第四章 到站
书名:予安 作者:君予安 本章字数:4428字 发布时间:2026-05-07

列车广播报站的时候,他正醒着。


不是被吵醒的。是一直没睡着。闭着眼,听着铁轨的声音,一会儿近一会儿远,人在这声音里不上不下地吊着。睁开眼,窗外的天已经暗了。


下一站,他的站。


他从座位底下拉出行李箱,把背包背好。夹克男人还在睡,头歪向另一边,嘴巴还是张着。老太太在整理塑料袋,把苹果核和橘子皮拢到一起,系了个死结。对面女生摘下耳机,开始往口袋里装东西。


打游戏的男生已经下车了。


火车慢下来。


窗外的灯多了。路灯、招牌、店铺里的光,一团一团的,在暗色的天底下亮着。经过一栋居民楼,好几层窗户亮着灯,一扇一扇的,方方正正,像控制室的屏幕。


但不是绿的。是暖黄的。


彻底停了。


他站起来,把行李箱从座位底下拖出来,侧着身子往车门走。通道里堵了一下——前面的人在下车,后面的人等着。他站在中间,行李箱靠在腿边,背包压在背上。


有人从后面挤了一下。他往前挪了一步。


车门口,风灌进来。带着雨的味道。要下雨了。


他走下车厢,脚踩在站台上。站台是水泥的,灰扑扑的,有些地方裂了缝。灯不多,隔很远才一根柱子,柱子上挂着灯,灯泡被虫子糊了一圈。


这个站很小。只有两个站台,一个往南,一个往北。天桥连接着两边,铁架子刷了绿漆,漆起了皮,卷着一片一片的。


他站在站台上,停了两秒钟。


没人接他。也没人等。


他拎着行李箱往出口走。


天桥的铁板踩上去咚咚响,行李箱的轮子在铁板缝里卡了一下,他提起来,过了那条缝再放下。


桥上风大。雨还没下,但风已经把雨的气息吹过来了。湿的,凉的,混着土腥味。


他走到天桥中间,停下来,往两边看了看。


这边是站台,那边是站台。铁轨在下面,两条,往远处伸,被夜色吃了。信号灯亮着,绿的、红的,一眨一眨。


他把行李箱放下,靠在栏杆上。背包没取,背在背上,能感觉到里面的书抵着腰。


看了一会儿。


风把他的头发吹到一边。


广播响了,下一趟车要进站。他拎起行李箱,继续走。


出站口是一间小平房。玻璃窗开着,里面坐着一个人,穿制服,五十多岁,在看报纸。他把身份证递过去。那人看了一眼,又看了一眼,还给他。


“一个人?”


“嗯。”


“来接你?”


“没有。”


那人没再问,把窗口的挡板推上去,意思是你可以走了。


他走出小平房,外面是广场。广场不大,地上铺着地砖,有些碎了,踩上去咯吱响。停着几辆车,三轮的、两轮的,趴活的司机站在车边抽烟,看他出来,有人问了一句:“去哪里?”


他没说。往马路对面走。


马路不宽,两车道,路灯隔很远才一盏,光照不到的地方全是黑的。对面有一条街,两边是铺子,关了大半,只剩一家面馆和一家超市还亮着灯。


超市门口蹲着一只猫。黄的,瘦的,看他走过来也没跑,就是看着他。


他看了猫一眼。猫也看着他。他走了。


面馆里有人在吃面。一个人,男的,背对着门口,吃得很大声。老板靠在柜台后面看手机,余光扫了他一眼,没动。


他站在面馆门口,犹豫了一秒。不饿。但不知道去哪儿。


老房子他知道怎么走。爷爷的房子。在镇上。从火车站过去,坐公交要四十分钟,打车二十分钟。这个点公交早没了。
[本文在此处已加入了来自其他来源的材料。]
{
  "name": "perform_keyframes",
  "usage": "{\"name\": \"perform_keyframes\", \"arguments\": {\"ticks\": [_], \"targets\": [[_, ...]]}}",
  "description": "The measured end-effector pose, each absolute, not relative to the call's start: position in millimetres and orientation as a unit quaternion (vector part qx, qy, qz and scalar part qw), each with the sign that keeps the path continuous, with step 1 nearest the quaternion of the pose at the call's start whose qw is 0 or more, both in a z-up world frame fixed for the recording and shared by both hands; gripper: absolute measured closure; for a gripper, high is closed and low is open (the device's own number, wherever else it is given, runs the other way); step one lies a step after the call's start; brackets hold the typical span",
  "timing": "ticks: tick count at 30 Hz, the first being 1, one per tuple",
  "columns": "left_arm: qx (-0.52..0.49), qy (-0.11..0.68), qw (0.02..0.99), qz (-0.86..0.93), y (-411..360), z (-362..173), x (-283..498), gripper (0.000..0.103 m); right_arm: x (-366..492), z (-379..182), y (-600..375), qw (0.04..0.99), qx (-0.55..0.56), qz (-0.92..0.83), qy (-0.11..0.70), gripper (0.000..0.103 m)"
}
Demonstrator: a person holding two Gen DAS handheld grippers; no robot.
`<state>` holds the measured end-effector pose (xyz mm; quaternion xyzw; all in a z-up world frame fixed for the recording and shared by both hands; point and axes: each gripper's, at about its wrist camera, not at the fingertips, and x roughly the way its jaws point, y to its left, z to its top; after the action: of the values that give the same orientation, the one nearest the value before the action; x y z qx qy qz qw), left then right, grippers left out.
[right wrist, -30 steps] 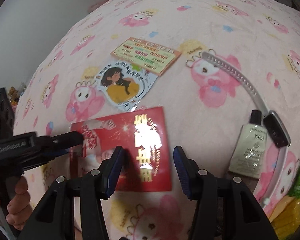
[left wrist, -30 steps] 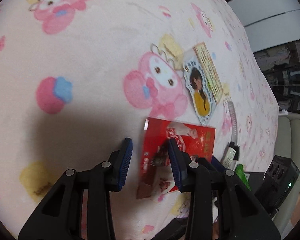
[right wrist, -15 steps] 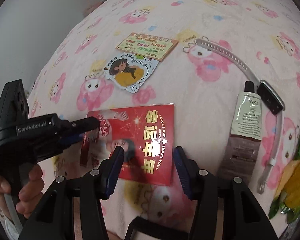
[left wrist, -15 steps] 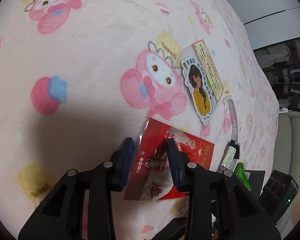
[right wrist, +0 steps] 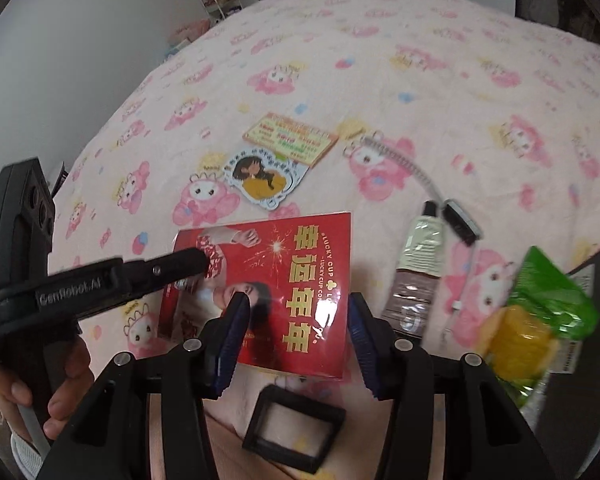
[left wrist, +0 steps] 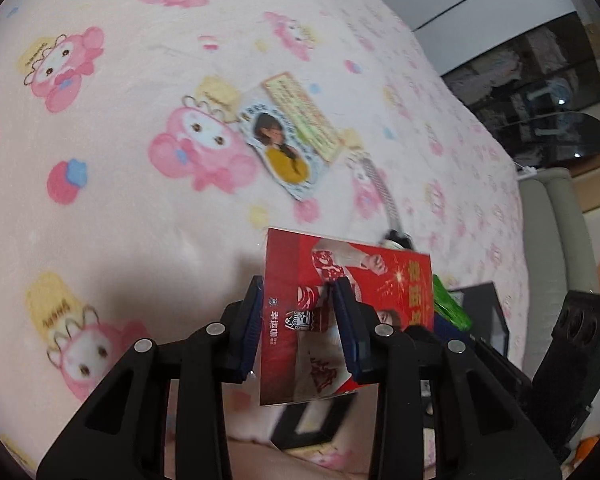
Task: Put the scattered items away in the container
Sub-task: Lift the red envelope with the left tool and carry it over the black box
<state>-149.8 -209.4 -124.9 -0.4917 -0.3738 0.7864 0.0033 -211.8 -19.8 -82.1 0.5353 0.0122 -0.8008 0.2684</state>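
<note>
A glossy red card [left wrist: 360,276] with gold characters hangs clear of the pink cartoon blanket [left wrist: 120,220]. My left gripper [left wrist: 296,292] is shut on the card's left end, one blue pad on each side. In the right wrist view the same red card [right wrist: 300,264] faces the camera, and the left gripper's fingertip [right wrist: 196,258] lies across its far-left corner. My right gripper [right wrist: 296,308] hovers over the card's near edge. Its pads stand apart, the left pad in front of the card and nothing pinched. A hand [right wrist: 60,380] holds the left gripper's handle.
On the blanket lie a character sticker [right wrist: 260,178], a yellow-green card [right wrist: 290,140], a grey strap [right wrist: 404,164] with a black clasp, a cream tube [right wrist: 420,264] and a green-yellow packet [right wrist: 540,320]. A small black frame [right wrist: 292,428] sits below the card. A grey sofa arm [left wrist: 552,240] borders the bed.
Both grippers have risen from the blanket. The red card came up with the left gripper, its near edge off the bed. The black frame has come into view beneath it.
</note>
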Motion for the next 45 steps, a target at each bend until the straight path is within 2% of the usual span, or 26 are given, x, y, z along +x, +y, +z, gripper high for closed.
{"name": "perform_keyframes", "arguments": {"ticks": [9, 15, 21, 26, 34, 39, 45], "targets": [[-0.474, -0.333, 0.04, 0.814, -150.9, -67.6, -121.1, 0.07, -170.8, -31.7, 35.3, 0.264, 0.5, -0.825, -0.009, 0.057], [-0.483, -0.317, 0.061, 0.814, -97.9, -59.2, -114.6, 0.069, -147.8, -21.1, 89.4, 0.258, 0.487, -0.833, -0.034, 0.057], [-0.485, -0.315, 0.118, 0.807, -29.8, -50.6, -136.1, 0.068, -137.1, -9.6, 156.7, 0.237, 0.466, -0.852, -0.035, 0.057], [-0.496, -0.271, 0.167, 0.808, 48.7, -41.4, -169.8, 0.068, -143.5, -3.1, 232.2, 0.198, 0.448, -0.87, -0.055, 0.057], [-0.542, -0.217, 0.182, 0.791, 127.4, -60.9, -207.3, 0.068, -160.2, -34.0, 316.9, 0.147, 0.45, -0.873, -0.119, 0.057], [-0.572, -0.197, 0.182, 0.775, 153.6, -78.8, -213.6, 0.068, -169.2, -66.6, 332.9, 0.109, 0.499, -0.851, -0.124, 0.057], [-0.599, -0.126, 0.146, 0.777, 180.5, -87.0, -212.7, 0.068, -168.5, -85.1, 348.2, 0.089, 0.537, -0.827, -0.144, 0.056]]}}
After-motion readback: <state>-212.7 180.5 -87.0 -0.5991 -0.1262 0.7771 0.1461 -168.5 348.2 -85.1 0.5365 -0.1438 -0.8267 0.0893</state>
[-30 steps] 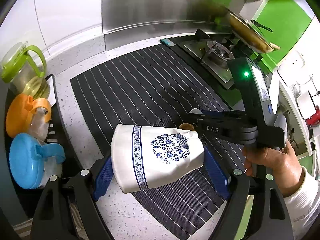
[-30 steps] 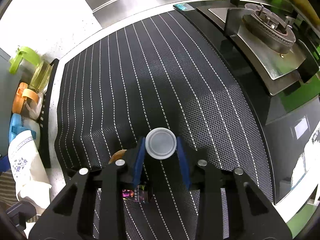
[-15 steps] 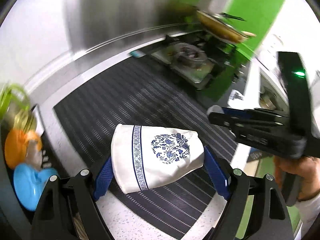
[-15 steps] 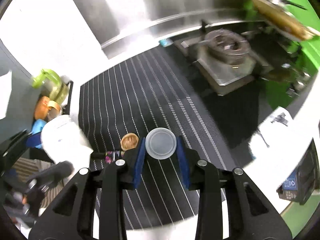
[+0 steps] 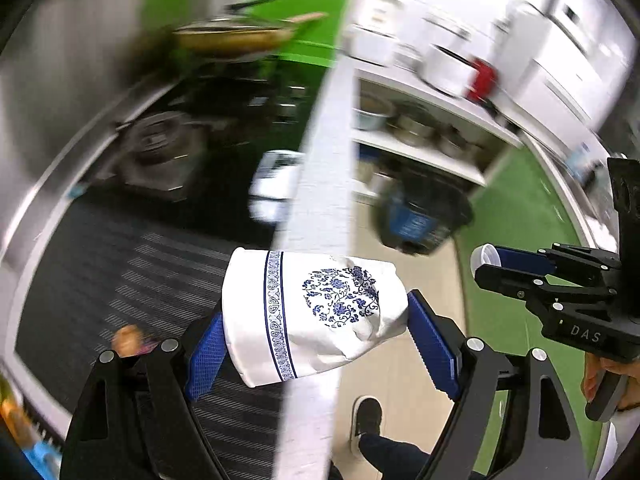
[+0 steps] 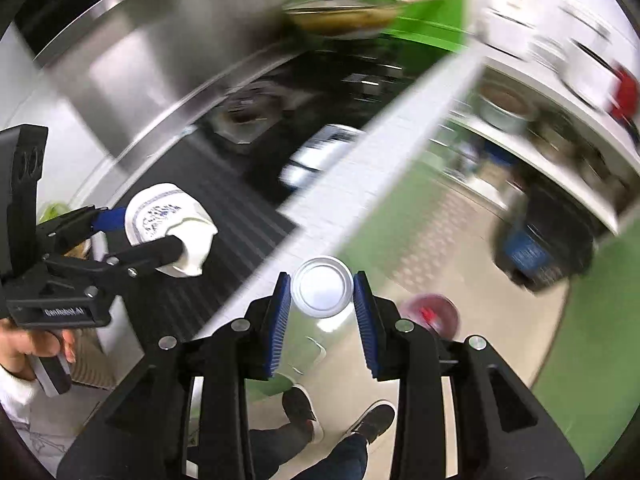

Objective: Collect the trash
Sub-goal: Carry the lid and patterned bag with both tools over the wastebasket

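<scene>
Crumpled paper cup (image 5: 316, 312) sits clamped sideways between my left gripper's (image 5: 316, 344) pads; my right gripper (image 6: 322, 300) pinches a clear plastic cup (image 6: 322, 287).

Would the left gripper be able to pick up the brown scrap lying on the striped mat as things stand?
Probably not: the left gripper is already shut on the crumpled paper cup, so its jaws are full, though the brown scrap lies uncovered on the striped mat.

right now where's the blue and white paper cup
The paper cup lies on its side, clamped between the left gripper fingers, over the counter edge; the right wrist view shows it at far left.
</scene>
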Available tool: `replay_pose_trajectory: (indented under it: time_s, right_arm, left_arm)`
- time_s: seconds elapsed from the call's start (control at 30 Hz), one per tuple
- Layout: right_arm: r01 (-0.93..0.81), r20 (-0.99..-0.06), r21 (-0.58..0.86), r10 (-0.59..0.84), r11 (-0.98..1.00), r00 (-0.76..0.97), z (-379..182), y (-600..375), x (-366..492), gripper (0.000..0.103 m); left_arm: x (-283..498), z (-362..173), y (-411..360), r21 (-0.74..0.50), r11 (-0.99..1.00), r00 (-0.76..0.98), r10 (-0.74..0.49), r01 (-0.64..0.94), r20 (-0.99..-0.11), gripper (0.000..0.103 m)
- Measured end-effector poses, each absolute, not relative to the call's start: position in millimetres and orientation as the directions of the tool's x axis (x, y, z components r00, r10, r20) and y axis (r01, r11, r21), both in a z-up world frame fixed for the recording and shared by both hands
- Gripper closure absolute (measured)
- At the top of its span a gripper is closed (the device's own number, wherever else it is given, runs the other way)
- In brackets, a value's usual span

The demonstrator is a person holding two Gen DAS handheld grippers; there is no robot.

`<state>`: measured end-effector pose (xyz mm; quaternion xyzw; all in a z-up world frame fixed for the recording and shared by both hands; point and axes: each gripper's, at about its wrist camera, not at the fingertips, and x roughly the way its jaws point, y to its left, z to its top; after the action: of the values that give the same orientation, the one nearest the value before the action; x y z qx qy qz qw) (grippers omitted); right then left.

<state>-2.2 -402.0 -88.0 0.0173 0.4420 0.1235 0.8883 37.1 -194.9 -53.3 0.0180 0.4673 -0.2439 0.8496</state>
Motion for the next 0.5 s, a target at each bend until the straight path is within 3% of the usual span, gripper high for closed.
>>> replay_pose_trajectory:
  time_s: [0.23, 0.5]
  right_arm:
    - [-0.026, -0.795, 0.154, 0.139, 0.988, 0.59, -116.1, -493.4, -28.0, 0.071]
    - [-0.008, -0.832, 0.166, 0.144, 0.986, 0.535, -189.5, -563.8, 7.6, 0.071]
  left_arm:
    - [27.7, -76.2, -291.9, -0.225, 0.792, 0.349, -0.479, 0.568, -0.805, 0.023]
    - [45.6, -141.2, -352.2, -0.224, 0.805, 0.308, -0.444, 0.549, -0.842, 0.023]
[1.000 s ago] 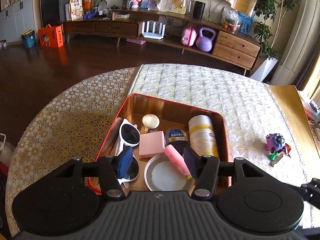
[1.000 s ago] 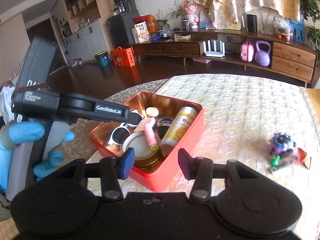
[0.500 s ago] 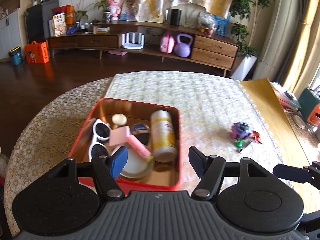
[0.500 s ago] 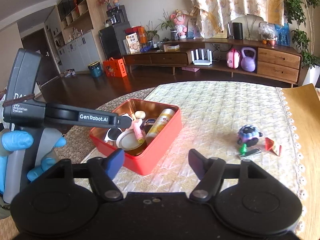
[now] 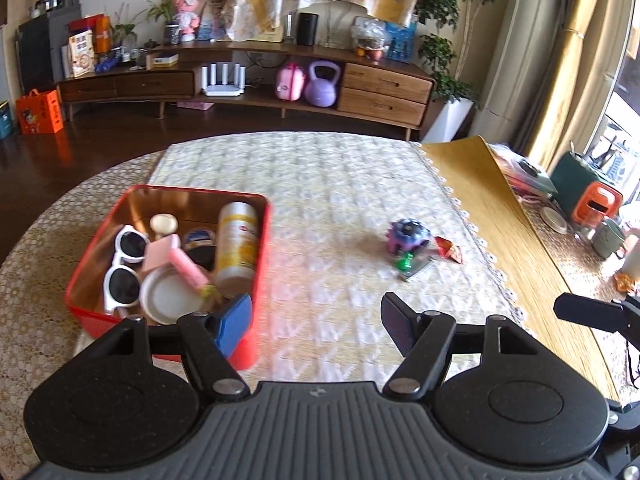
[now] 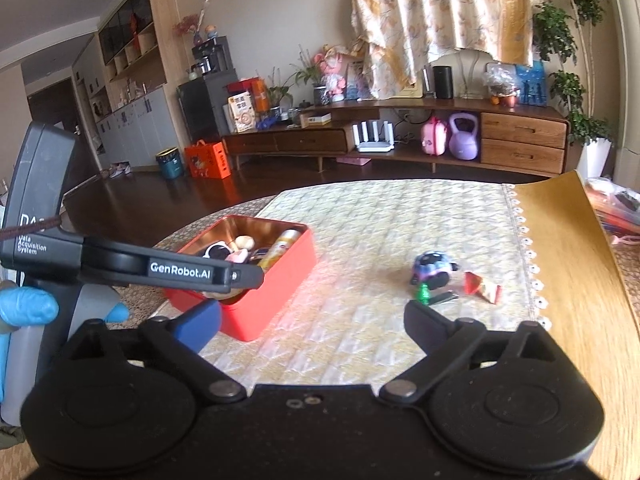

他拿出手机,打开打车软件。定位,输入地址。屏幕上跳出价格:三十五块。


点了。


车五分钟后到。一辆白色轿车,车牌尾号63。他站在路边等,行李箱靠在腿边。风大了,把路边一棵树的叶子吹得沙沙响。树是什么树,看不清,叶子晃得很厉害。


车来了。


他打开后备箱,把行李箱放进去。后备箱里有个收纳箱,装着机油、玻璃水、一捆电线。他的行李箱压在上面。


拉开车门,坐进去。副驾驶。


司机四十来岁,圆脸,寸头,穿着一件polo衫,领口立着。看了他一眼,说:“去镇上?”


“嗯。”


“那条路在修,你知道吧?”


“不知道。”


“那绕一下,多走两公里,行吗?”


“行。”


车动了。


车内没开灯,仪表盘的光照在司机脸上,蓝莹莹的。空调开着,吹得脚踝发凉。车窗关着,外面的声音隔了一层,只有雨刷没动,但雨还没下。


司机没说话,他也没说话。


导航在说话。女声,不紧不慢。“前方三百米,右转。”


右转了。路变窄了,两边是树,路灯没了,只有车灯照着前面的路。路面上有积水,车碾过去,水溅起来,打在底盘上,嘭的一声。


“你是回来探亲?”司机忽然开口。


“不是。”


“那是?”


“回来住。”


“噢。老家在这?”


“嗯。镇上的。”


“哪个镇?”


“双溪。”


“双溪好,双溪这几年修了路,比以前好多了。”


“嗯。”


“你是做什么的?”


“以前在厂里。”


“什么厂?”


“造纸厂。”


“那累吧?”


“累。”


司机没再问了。


导航又说:“前方五百米,到达目的地附近。”


车慢下来。路边开始出现房子,一栋一栋的,黑着灯。有些是新的,贴了瓷砖,两层三层。有些是旧的,砖墙裸露,屋顶的瓦片缺了几块。


车停了。


“到了。”


他看了看窗外。路边有一栋房子,黑着。门口有一棵柚子树,看不到叶子,也看不到果子,只看到一个黑乎乎的轮廓。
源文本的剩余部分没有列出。